[TASK OBJECTIVE]: Take each line of the data that contains the string "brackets" and copy it.

#### PROVIDED ENTRIES ####

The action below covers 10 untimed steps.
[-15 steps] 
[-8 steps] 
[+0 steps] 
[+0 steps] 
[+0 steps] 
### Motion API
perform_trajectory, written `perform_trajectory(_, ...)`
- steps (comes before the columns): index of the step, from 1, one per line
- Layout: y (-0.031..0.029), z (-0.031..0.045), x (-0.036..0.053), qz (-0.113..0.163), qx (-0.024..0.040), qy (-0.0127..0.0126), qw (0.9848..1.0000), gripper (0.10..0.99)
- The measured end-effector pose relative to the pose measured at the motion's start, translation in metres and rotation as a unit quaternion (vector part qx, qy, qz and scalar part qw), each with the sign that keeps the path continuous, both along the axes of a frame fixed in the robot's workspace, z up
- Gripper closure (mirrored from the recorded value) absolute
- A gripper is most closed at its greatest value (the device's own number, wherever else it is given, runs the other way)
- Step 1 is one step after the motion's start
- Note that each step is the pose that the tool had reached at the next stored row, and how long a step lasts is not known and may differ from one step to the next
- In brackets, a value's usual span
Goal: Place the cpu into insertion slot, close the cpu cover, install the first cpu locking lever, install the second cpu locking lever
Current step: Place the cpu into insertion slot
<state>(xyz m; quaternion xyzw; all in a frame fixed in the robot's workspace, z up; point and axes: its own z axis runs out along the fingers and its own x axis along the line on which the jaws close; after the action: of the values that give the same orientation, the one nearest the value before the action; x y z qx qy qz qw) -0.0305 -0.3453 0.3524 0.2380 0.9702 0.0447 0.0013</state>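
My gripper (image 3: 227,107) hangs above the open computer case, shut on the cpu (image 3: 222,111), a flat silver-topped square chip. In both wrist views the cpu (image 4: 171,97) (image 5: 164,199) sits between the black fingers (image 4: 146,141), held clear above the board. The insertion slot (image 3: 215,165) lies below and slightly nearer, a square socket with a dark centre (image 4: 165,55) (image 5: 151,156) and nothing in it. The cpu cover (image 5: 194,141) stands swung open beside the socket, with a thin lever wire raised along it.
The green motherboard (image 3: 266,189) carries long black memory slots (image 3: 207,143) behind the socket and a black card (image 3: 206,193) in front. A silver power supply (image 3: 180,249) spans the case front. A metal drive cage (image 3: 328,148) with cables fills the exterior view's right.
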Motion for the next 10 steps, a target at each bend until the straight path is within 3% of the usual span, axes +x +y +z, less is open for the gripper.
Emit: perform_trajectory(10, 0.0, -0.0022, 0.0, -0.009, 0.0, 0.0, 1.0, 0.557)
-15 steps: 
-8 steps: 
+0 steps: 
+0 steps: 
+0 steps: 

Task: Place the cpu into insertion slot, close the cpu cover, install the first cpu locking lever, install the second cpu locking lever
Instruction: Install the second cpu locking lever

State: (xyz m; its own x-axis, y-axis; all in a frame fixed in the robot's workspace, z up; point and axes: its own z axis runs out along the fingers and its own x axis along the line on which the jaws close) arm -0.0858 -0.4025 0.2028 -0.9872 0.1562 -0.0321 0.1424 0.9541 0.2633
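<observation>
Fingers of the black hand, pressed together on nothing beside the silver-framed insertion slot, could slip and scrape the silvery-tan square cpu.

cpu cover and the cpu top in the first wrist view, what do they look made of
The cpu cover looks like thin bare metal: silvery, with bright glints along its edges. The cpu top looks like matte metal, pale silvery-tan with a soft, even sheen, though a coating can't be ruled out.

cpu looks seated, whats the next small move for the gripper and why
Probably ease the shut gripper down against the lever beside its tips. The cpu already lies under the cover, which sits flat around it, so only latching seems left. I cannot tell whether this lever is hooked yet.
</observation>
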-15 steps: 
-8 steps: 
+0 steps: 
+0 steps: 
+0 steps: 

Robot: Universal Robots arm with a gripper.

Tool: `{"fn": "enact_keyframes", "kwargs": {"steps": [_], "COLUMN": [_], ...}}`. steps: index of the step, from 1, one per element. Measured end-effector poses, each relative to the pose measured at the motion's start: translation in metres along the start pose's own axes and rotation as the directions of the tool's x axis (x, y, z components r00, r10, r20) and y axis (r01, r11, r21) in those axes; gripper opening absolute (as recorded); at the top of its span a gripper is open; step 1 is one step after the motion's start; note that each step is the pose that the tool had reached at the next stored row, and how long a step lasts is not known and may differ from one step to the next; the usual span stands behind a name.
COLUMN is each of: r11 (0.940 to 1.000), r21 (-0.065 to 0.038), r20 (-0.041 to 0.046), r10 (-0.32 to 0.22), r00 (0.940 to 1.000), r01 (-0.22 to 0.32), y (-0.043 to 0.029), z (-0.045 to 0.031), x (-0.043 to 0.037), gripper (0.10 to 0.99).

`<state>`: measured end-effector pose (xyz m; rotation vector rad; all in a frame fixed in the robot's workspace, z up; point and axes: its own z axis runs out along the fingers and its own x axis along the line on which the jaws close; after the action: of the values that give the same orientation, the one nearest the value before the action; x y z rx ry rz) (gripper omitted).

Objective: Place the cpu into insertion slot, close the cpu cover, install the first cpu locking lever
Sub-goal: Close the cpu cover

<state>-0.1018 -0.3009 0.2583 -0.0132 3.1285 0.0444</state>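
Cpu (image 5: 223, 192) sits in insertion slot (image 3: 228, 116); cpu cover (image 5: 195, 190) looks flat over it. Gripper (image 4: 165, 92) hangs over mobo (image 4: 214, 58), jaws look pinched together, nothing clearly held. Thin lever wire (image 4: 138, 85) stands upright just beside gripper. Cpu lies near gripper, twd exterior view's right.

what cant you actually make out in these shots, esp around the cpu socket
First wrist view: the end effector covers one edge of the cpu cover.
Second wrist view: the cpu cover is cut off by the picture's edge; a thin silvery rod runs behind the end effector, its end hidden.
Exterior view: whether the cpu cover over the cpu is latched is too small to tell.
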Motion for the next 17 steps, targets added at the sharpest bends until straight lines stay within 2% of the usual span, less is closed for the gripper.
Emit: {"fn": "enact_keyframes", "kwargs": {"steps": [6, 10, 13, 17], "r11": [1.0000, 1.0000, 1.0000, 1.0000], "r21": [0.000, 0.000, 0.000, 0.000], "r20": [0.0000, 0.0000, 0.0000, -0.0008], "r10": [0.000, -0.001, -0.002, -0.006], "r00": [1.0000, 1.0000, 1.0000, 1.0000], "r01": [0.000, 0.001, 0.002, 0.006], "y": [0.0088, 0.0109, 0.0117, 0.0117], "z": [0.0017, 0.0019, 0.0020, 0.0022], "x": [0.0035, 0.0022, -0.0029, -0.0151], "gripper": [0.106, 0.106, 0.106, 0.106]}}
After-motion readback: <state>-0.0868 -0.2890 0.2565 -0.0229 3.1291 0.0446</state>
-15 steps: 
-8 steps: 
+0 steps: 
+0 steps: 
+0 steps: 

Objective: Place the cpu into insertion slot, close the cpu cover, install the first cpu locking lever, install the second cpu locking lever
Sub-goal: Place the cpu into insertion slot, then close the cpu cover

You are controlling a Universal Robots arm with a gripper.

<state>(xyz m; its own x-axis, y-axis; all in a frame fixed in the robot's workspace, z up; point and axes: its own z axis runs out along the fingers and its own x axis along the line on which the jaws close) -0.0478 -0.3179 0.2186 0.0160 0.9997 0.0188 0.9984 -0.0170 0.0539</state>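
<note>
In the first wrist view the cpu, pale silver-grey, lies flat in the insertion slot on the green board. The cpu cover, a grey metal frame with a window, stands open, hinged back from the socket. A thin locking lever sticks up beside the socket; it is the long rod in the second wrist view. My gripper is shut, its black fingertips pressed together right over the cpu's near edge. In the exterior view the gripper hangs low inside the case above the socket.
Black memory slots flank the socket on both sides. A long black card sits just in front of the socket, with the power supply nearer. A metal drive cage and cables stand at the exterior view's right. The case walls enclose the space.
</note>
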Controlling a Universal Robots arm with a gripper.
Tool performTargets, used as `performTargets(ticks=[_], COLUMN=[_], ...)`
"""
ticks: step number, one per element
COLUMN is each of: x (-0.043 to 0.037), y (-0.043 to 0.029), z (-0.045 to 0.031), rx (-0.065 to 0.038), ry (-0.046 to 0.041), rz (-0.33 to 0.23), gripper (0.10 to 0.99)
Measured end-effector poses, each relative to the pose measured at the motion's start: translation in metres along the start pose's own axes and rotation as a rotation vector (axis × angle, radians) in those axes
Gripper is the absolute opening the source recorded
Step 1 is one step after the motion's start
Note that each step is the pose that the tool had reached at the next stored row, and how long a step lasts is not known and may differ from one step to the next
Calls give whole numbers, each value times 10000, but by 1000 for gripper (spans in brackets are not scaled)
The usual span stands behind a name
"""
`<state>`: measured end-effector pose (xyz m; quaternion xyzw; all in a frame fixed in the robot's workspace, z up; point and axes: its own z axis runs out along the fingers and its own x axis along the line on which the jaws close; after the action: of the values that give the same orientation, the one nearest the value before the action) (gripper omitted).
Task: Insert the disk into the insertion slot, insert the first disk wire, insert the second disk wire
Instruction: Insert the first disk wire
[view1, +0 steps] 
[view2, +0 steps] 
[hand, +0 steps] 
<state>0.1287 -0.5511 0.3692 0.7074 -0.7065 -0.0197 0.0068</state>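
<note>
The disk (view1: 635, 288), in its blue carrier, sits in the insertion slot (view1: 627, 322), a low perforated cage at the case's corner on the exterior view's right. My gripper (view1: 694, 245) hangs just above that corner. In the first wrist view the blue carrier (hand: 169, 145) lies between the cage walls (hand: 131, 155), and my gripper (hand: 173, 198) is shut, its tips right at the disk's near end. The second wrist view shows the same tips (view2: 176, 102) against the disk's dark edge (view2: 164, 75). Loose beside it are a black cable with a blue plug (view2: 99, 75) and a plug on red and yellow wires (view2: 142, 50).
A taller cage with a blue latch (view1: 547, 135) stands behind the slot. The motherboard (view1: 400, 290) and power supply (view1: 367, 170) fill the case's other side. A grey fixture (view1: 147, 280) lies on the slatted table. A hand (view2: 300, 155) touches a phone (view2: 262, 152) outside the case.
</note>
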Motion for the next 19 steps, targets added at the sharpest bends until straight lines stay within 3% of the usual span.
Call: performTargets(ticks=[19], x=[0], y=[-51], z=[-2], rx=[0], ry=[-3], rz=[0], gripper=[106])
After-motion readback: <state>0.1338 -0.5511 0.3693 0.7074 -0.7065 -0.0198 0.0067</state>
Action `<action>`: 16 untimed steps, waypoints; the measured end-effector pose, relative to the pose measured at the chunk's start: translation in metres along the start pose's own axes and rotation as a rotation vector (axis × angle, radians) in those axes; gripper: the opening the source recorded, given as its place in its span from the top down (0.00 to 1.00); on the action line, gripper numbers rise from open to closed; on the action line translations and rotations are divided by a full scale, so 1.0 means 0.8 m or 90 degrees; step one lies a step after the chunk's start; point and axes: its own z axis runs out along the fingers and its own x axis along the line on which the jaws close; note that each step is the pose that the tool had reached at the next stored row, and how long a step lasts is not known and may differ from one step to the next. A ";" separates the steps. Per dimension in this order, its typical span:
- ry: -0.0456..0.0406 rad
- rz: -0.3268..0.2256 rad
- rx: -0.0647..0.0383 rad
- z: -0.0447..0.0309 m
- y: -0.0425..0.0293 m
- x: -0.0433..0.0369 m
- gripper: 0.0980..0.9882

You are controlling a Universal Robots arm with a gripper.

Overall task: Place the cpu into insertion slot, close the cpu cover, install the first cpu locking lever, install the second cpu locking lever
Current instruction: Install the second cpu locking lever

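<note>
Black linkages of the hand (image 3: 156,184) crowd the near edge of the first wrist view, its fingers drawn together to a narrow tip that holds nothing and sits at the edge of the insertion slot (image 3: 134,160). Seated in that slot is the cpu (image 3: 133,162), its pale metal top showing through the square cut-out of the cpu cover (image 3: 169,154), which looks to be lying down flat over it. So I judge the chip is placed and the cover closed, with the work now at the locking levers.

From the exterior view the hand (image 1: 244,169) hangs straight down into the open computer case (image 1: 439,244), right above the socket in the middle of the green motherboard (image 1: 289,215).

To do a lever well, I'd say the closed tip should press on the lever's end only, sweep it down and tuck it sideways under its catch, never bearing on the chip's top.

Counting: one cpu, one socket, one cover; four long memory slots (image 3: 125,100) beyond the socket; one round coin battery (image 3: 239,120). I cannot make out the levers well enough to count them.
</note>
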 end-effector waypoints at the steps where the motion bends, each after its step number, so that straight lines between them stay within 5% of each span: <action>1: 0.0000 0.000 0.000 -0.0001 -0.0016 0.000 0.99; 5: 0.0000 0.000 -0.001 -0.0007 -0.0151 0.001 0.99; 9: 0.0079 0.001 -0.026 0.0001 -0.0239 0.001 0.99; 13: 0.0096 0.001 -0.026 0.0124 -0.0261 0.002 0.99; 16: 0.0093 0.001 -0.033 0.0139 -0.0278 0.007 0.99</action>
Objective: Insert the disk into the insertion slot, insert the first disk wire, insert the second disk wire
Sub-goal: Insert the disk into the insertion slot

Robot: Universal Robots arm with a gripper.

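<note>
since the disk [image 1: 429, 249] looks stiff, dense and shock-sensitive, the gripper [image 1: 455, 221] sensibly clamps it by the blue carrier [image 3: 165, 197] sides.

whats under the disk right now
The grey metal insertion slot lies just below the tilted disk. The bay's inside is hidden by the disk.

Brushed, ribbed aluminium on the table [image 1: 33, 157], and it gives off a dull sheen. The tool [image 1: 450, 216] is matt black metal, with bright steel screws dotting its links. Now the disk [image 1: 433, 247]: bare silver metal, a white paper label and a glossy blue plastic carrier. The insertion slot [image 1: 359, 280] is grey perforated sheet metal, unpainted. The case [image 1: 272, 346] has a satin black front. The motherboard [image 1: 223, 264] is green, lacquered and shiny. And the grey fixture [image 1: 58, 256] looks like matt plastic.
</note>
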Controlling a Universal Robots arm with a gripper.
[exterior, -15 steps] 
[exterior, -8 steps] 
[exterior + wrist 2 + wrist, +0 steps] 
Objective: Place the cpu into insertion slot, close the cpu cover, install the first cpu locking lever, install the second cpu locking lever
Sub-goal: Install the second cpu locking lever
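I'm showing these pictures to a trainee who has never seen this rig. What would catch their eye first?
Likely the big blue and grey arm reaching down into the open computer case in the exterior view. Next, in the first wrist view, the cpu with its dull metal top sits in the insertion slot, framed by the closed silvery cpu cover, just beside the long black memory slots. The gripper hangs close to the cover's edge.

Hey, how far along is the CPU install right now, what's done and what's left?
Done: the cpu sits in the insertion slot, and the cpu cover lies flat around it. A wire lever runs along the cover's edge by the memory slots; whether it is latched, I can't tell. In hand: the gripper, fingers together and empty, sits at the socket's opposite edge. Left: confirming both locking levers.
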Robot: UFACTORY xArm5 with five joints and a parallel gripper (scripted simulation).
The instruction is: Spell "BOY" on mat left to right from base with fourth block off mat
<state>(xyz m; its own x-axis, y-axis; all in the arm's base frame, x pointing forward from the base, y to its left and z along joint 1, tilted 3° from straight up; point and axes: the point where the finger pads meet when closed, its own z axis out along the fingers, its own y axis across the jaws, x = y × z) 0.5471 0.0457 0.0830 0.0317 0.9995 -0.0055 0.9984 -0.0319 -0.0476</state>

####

[SOLUTION FOR THIS TASK]:
- In brackets, a value's usual span
Calls give whole numbers, each value times 10000, but by 1000 for gripper (spans in brackets are not scaled)

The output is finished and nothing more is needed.